• _Description of the task_
Give all of the data again exactly as written, omitting every image.

*** Record set

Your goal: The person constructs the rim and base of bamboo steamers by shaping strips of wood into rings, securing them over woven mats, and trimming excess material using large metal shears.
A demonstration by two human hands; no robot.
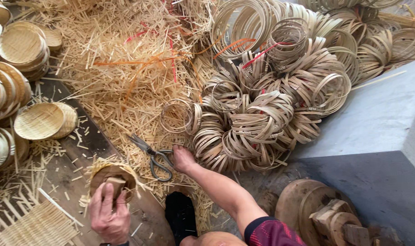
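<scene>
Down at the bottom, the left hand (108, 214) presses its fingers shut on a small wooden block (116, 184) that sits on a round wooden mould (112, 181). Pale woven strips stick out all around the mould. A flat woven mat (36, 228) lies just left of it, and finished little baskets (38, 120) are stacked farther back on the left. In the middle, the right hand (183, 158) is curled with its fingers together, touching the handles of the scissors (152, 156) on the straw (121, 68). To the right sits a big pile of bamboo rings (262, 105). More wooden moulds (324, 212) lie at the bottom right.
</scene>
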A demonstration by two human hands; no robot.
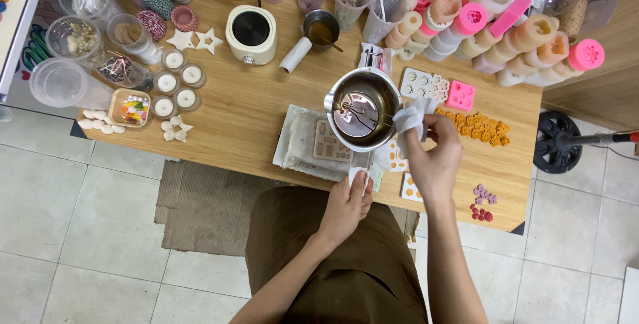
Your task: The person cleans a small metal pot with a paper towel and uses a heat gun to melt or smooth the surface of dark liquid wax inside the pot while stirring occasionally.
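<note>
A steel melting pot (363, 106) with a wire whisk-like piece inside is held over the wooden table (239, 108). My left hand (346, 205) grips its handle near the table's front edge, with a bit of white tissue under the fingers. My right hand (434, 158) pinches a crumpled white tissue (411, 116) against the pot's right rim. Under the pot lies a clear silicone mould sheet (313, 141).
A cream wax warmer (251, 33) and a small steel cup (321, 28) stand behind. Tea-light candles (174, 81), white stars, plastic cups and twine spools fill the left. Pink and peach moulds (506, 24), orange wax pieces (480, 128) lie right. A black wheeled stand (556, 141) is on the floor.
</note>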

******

• _Final answer_
Your goal: The person constructs the rim and base of bamboo steamers by shaping strips of wood into rings, securing them over woven mats, and trimming excess material using large metal shears.
A demonstration by two human hands; no robot.
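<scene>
Down at the bottom, the left hand (108, 214) presses its fingers shut on a small wooden block (116, 184) that sits on a round wooden mould (112, 181). Pale woven strips stick out all around the mould. A flat woven mat (36, 228) lies just left of it, and finished little baskets (38, 120) are stacked farther back on the left. In the middle, the right hand (183, 158) is curled with its fingers together, touching the handles of the scissors (152, 156) on the straw (121, 68). To the right sits a big pile of bamboo rings (262, 105). More wooden moulds (324, 212) lie at the bottom right.
</scene>
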A demonstration by two human hands; no robot.
Your task: The person cleans a small metal pot with a paper towel and uses a heat gun to melt or smooth the surface of dark liquid wax inside the pot while stirring occasionally.
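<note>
A steel melting pot (363, 106) with a wire whisk-like piece inside is held over the wooden table (239, 108). My left hand (346, 205) grips its handle near the table's front edge, with a bit of white tissue under the fingers. My right hand (434, 158) pinches a crumpled white tissue (411, 116) against the pot's right rim. Under the pot lies a clear silicone mould sheet (313, 141).
A cream wax warmer (251, 33) and a small steel cup (321, 28) stand behind. Tea-light candles (174, 81), white stars, plastic cups and twine spools fill the left. Pink and peach moulds (506, 24), orange wax pieces (480, 128) lie right. A black wheeled stand (556, 141) is on the floor.
</note>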

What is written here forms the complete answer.